Requirement: Set out exactly, line by line, the stretch of data below that begins at the line containing "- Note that" and ends at the line containing "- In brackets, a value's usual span", with both ends kept.
────
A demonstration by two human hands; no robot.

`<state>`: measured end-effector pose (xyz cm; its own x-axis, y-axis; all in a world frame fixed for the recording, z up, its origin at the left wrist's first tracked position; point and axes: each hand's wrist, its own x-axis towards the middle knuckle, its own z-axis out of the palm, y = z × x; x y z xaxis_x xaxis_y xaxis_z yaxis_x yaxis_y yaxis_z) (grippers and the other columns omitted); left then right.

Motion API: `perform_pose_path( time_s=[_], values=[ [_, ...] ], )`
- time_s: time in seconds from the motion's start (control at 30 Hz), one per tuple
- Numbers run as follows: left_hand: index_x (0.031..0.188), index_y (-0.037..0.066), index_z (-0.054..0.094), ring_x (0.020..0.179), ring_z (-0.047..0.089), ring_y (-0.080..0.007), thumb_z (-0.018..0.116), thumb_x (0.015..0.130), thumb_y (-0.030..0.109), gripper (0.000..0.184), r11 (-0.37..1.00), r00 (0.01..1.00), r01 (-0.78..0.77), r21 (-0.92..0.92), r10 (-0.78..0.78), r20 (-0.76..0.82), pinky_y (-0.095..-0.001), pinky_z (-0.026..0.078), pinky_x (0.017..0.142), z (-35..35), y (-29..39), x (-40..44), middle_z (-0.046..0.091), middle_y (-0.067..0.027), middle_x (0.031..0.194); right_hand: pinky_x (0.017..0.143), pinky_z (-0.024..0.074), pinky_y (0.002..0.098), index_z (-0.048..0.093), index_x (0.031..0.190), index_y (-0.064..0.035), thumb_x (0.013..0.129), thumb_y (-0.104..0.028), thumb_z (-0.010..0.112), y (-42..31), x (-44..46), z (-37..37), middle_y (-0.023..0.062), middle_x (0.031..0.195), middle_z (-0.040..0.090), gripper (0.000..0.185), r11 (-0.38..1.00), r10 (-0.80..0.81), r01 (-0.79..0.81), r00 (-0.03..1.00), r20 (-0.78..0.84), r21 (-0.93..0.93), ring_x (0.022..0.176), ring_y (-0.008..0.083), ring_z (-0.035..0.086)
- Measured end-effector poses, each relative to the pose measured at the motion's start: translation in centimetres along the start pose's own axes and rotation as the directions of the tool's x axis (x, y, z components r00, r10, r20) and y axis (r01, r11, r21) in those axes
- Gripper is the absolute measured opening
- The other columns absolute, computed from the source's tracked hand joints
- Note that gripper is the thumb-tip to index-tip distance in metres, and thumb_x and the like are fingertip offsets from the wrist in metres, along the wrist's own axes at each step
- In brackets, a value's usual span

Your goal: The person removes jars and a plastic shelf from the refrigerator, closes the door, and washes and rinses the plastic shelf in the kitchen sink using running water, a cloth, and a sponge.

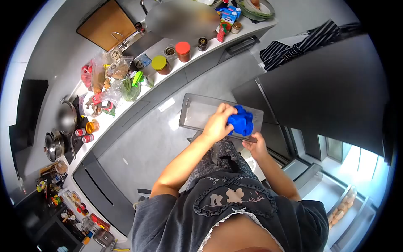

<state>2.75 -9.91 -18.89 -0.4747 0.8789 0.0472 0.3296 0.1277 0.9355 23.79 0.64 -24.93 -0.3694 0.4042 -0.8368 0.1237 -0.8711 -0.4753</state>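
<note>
My left hand (218, 123) is closed on a bunched blue cloth (241, 121), which it holds over the right part of a clear grey-tinted rectangular bin (197, 110). The bin is tilted in front of my legs. At its near right edge my right hand (256, 146) grips the rim, with the fingers partly hidden beneath it. The inside of the bin shows to the left of the cloth.
A curved-looking counter (147, 90) bears jars, food bags, cans and pans. At the lower right, an open refrigerator (310, 185) shows drawers and a pack of eggs (343, 206). A striped cloth (294, 49) hangs at the upper right.
</note>
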Motion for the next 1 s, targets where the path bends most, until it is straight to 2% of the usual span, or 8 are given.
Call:
perform_pose_path(
  time_s=[0.1, 0.17, 0.23, 0.27, 0.57, 0.73, 0.9, 1.0],
  values=[
    [0.103, 0.004, 0.047, 0.087, 0.054, -0.0203, 0.056, 0.061, -0.008, 0.044, 0.946, 0.936, -0.071, -0.316, -0.046, -0.348, -0.0272, 0.043, 0.078, -0.8, -2.9, 2.8, 0.048, -0.0069, 0.095, 0.075, 0.0487, 0.0406, 0.046, 0.089, -0.0064, 0.073, -0.021, 0.054, -3.5, 2.9, 2.2, 0.0116, 0.088, 0.052, 0.024, 0.999, -0.037, 0.036, 0.998, -0.042, -0.012, 0.078, 0.0274, 0.054],
    [0.106, 0.006, 0.043, 0.09, 0.05, -0.0107, 0.056, 0.072, -0.006, 0.039, 0.653, 0.891, -0.088, -0.753, -0.287, -0.353, -0.0242, 0.042, 0.08, -3.7, -1.6, 4.7, 0.051, -0.0024, 0.095, 0.071, 0.0501, 0.0379, 0.049, 0.088, -0.0055, 0.073, -0.022, 0.052, -6.9, 4.7, 4.1, 0.0119, 0.083, 0.055, 0.022, 0.999, -0.042, 0.041, 0.998, -0.044, -0.005, 0.073, 0.0269, 0.057],
    [0.107, 0.004, 0.046, 0.092, 0.053, -0.015, 0.061, 0.075, -0.001, 0.035, 0.53, 0.819, 0.048, -0.846, -0.506, -0.27, -0.0286, 0.046, 0.079, -8.2, 0.9, 6.0, 0.054, -0.0062, 0.101, 0.078, 0.0481, 0.0411, 0.043, 0.094, -0.0072, 0.074, -0.022, 0.055, -10.7, 6.4, 6.7, 0.0121, 0.093, 0.051, 0.027, 0.999, -0.034, 0.034, 0.999, -0.008, 0.038, 0.079, 0.0273, 0.054],
    [0.109, 0.005, 0.048, 0.094, 0.054, -0.0183, 0.064, 0.077, 0.004, 0.036, 0.293, 0.797, -0.32, -0.901, -0.431, -0.423, -0.0328, 0.046, 0.082, -8.0, -1.0, 6.1, 0.054, -0.0062, 0.104, 0.077, 0.0482, 0.041, 0.043, 0.097, -0.007, 0.074, -0.022, 0.054, -12.6, 7.4, 8.1, 0.0122, 0.097, 0.05, 0.03, 0.997, -0.068, 0.067, 0.997, 0.035, 0.027, 0.081, 0.0272, 0.054],
    [0.128, 0.007, 0.033, 0.112, 0.046, -0.0285, 0.069, 0.069, 0.015, 0.07, 0.307, 0.568, -0.23, -0.923, -0.728, -0.384, -0.0448, 0.036, 0.098, -8.2, -9.9, 0.4, 0.046, -0.0111, 0.122, 0.087, 0.0425, 0.0447, 0.042, 0.113, -0.0091, 0.077, -0.028, 0.056, -25.5, 25.9, 28.5, 0.0093, 0.116, 0.044, 0.043, 0.902, -0.357, 0.389, 0.916, 0.182, -0.19, 0.107, 0.0247, 0.045],
    [0.127, 0.003, 0.033, 0.112, 0.047, -0.0289, 0.069, 0.074, 0.036, 0.072, 0.216, 0.629, -0.114, -0.97, -0.74, -0.238, -0.0418, 0.038, 0.096, -2.1, -15.2, -2.8, 0.046, -0.0138, 0.123, 0.086, 0.039, 0.0486, 0.042, 0.122, -0.0146, 0.076, -0.036, 0.054, -26.2, 43.8, 38.8, 0.0089, 0.121, 0.044, 0.052, 0.766, -0.417, 0.408, 0.904, 0.098, -0.497, 0.108, 0.0262, 0.045],
    [0.126, 0.007, 0.034, 0.108, 0.048, -0.0248, 0.057, 0.073, 0.002, 0.059, 0.064, 0.417, -0.052, -0.997, -0.905, -0.08, -0.0418, 0.038, 0.094, 5.3, -20.7, -8.0, 0.048, -0.0091, 0.116, 0.087, 0.0358, 0.0524, 0.039, 0.126, -0.0146, 0.077, -0.043, 0.049, -23.5, 55.4, 42.8, 0.0103, 0.13, 0.038, 0.058, 0.64, -0.433, 0.296, 0.901, -0.014, -0.709, 0.114, 0.0301, 0.041],
    [0.123, 0.004, 0.037, 0.105, 0.05, -0.0236, 0.053, 0.075, -0.003, 0.051, 0.053, 0.31, 0.022, -0.998, -0.95, -0.043, -0.0391, 0.041, 0.09, 7.4, -22.3, -9.7, 0.05, -0.0101, 0.113, 0.085, 0.0367, 0.0524, 0.036, 0.13, -0.0179, 0.077, -0.047, 0.046, -22.9, 59.5, 42.6, 0.0096, 0.135, 0.034, 0.061, 0.526, -0.293, 0.297, 0.943, 0.158, -0.797, 0.117, 0.0293, 0.038]
  ],
)
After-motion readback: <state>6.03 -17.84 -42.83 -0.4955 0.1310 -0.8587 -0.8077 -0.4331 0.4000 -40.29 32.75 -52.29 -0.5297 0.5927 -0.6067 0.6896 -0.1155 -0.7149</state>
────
Output of the task:
- Note that gripper is the thumb-tip to index-tip distance in metres, and thumb_x and the like are fingertip offsets from the wrist in metres, along the wrist's own axes at each step
- In brackets, a value's usual span

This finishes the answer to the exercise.